EXERCISE DETAILS
Make an exact copy of the data below, leaving out every picture.

INPUT DATA
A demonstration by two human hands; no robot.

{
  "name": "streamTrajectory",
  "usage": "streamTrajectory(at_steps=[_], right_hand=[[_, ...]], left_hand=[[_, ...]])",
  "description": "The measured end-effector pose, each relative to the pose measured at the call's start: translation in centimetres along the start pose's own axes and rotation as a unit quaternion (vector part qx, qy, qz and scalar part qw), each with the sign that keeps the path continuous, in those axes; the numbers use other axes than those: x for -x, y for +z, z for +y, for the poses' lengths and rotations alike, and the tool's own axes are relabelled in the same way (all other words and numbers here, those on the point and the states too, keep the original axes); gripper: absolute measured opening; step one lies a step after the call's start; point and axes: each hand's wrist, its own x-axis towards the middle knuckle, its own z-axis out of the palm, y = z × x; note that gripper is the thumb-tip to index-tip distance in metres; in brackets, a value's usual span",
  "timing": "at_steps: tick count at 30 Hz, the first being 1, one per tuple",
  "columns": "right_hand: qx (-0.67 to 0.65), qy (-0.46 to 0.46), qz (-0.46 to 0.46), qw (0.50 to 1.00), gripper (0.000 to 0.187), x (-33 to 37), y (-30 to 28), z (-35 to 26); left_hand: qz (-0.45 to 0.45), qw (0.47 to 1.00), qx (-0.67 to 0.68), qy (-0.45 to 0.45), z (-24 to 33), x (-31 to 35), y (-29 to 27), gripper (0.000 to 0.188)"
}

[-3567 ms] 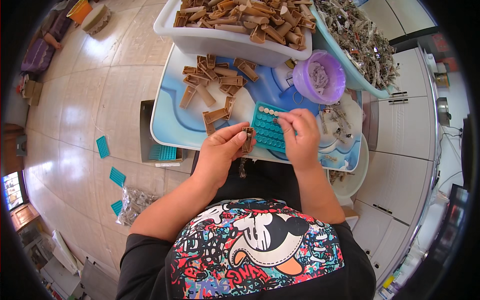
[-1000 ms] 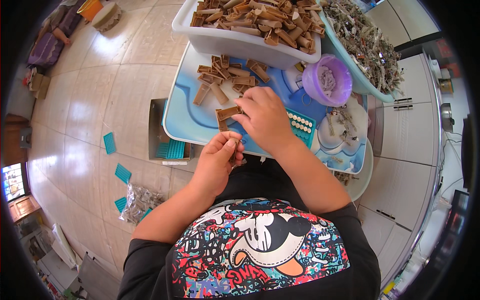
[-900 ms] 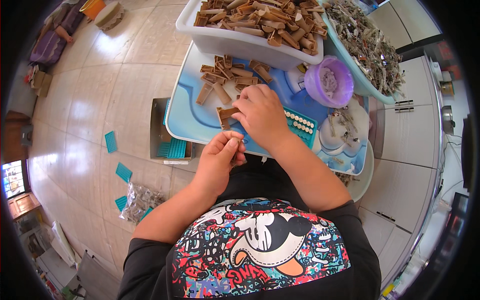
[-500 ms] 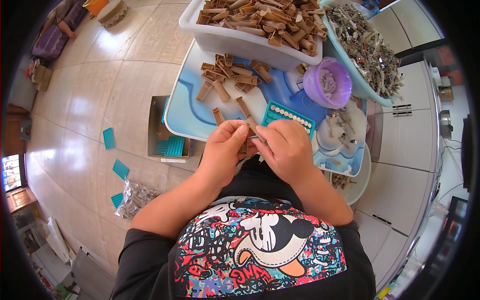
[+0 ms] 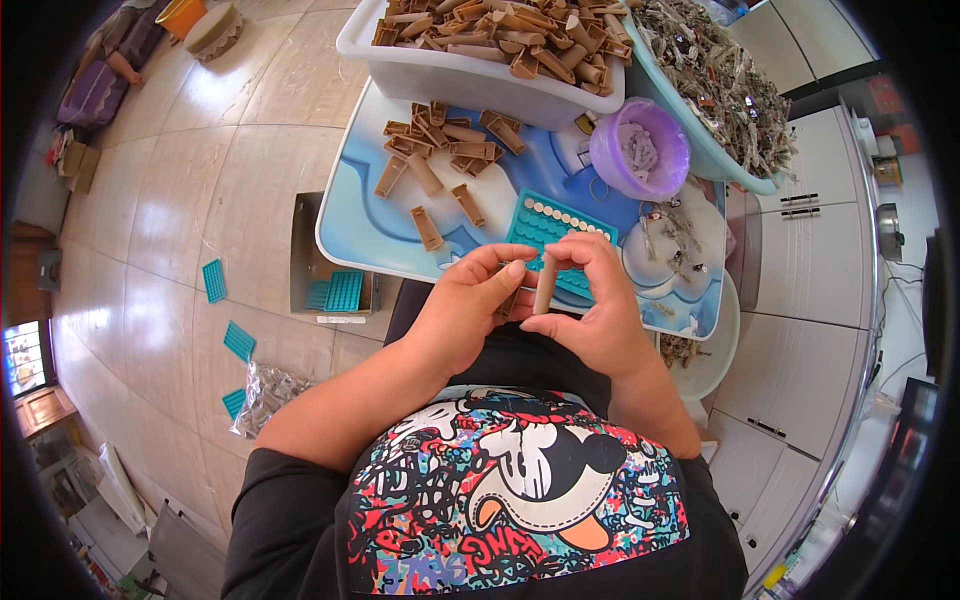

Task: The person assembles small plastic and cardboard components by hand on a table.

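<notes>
One tan plastic tube piece [image 5: 543, 284] sits upright between both hands, long axis running near-to-far, top end pointing toward the teal perforated tray [image 5: 553, 232]. Right hand [image 5: 590, 310] pinches it: thumb at the lower end, index and middle fingers curled over the top. Left hand [image 5: 468, 308] meets it from the left, fingers pressed together, fingertips touching the upper part; it also grips another tan piece, mostly hidden. Both hands hover at the near edge of the small blue printed table [image 5: 370, 220], forearms coming in from below. More loose tan pieces [image 5: 440, 160] lie far-left on the table; purple round bowl [image 5: 640, 150] far-right; white rectangular bin [image 5: 470, 70] of tan pieces beyond.
</notes>
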Motion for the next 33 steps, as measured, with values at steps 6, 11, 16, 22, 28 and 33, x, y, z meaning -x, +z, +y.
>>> streamTrajectory(at_steps=[6,11,16,22,28,33], right_hand=[[0.015,-0.003,-0.022,1.000,0.081,0.0,1.5,-0.4],[0.065,-0.054,-0.027,0.996,0.085,-0.1,1.9,-0.1],[0.078,-0.064,-0.022,0.995,0.087,0.0,2.0,0.0],[0.100,-0.059,-0.028,0.993,0.086,-0.1,1.9,-0.2],[0.093,-0.030,-0.034,0.995,0.082,0.1,1.8,-0.3],[-0.017,0.002,-0.032,0.999,0.044,0.8,0.5,1.6]], left_hand=[[0.003,0.998,0.065,-0.008,-0.1,0.0,0.5,0.039],[-0.007,0.999,0.043,0.004,-0.4,-0.1,0.2,0.051],[-0.005,0.999,0.030,0.015,-0.6,0.0,0.6,0.053],[-0.024,0.999,0.036,0.015,-0.6,0.1,0.6,0.048],[-0.038,0.996,-0.066,0.041,-0.8,0.2,0.9,0.041],[-0.048,0.961,-0.219,0.164,-1.7,0.1,0.6,0.060]])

FINISHED EXERCISE
A demonstration by two human hands; no robot.

{
  "name": "streamTrajectory",
  "usage": "streamTrajectory(at_steps=[_], right_hand=[[_, ...]], left_hand=[[_, ...]])",
  "description": "The measured end-effector pose, each relative to the pose measured at the call's start: translation in centimetres along the start pose's own axes and rotation as a unit quaternion (vector part qx, qy, qz and scalar part qw), each with the sign that keeps the path continuous, in those axes; the numbers use other axes than those: x for -x, y for +z, z for +y, for the poses' lengths and rotations alike, and the tool's own axes are relabelled in the same way (all other words and numbers here, those on the point and the states too, keep the original axes); gripper: absolute measured opening; step one lies a step after the call's start; point and axes: each hand's wrist, its own x-axis towards the middle knuckle, its own z-axis out of the palm, y = z × x; note that gripper is the thumb-tip to index-tip distance in metres; in brackets, a value's usual span",
  "timing": "at_steps: tick count at 30 Hz, the first being 1, one per tuple",
  "columns": "right_hand: qx (-0.67 to 0.65), qy (-0.46 to 0.46), qz (-0.46 to 0.46), qw (0.50 to 1.00), gripper (0.000 to 0.187), x (-33 to 37), y (-30 to 28), z (-35 to 26); left_hand: qz (-0.45 to 0.45), qw (0.47 to 1.00), qx (-0.67 to 0.68), qy (-0.45 to 0.45), z (-24 to 33), x (-31 to 35), y (-29 to 27), gripper (0.000 to 0.188)"
}

[-3567 ms] 
[-1000 ms] 
[-900 ms] 
[-500 ms] 
[+0 ms] 

Task: The person assembles small plastic and cardboard components by hand on a table.

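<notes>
One tan plastic tube piece [image 5: 543, 284] sits upright between both hands, long axis running near-to-far, top end pointing toward the teal perforated tray [image 5: 553, 232]. Right hand [image 5: 590, 310] pinches it: thumb at the lower end, index and middle fingers curled over the top. Left hand [image 5: 468, 308] meets it from the left, fingers pressed together, fingertips touching the upper part; it also grips another tan piece, mostly hidden. Both hands hover at the near edge of the small blue printed table [image 5: 370, 220], forearms coming in from below. More loose tan pieces [image 5: 440, 160] lie far-left on the table; purple round bowl [image 5: 640, 150] far-right; white rectangular bin [image 5: 470, 70] of tan pieces beyond.
</notes>
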Motion for the next 33 steps, as measured, with values at steps 6, 11, 16, 22, 28 and 33, x, y, z meaning -x, +z, +y.
>>> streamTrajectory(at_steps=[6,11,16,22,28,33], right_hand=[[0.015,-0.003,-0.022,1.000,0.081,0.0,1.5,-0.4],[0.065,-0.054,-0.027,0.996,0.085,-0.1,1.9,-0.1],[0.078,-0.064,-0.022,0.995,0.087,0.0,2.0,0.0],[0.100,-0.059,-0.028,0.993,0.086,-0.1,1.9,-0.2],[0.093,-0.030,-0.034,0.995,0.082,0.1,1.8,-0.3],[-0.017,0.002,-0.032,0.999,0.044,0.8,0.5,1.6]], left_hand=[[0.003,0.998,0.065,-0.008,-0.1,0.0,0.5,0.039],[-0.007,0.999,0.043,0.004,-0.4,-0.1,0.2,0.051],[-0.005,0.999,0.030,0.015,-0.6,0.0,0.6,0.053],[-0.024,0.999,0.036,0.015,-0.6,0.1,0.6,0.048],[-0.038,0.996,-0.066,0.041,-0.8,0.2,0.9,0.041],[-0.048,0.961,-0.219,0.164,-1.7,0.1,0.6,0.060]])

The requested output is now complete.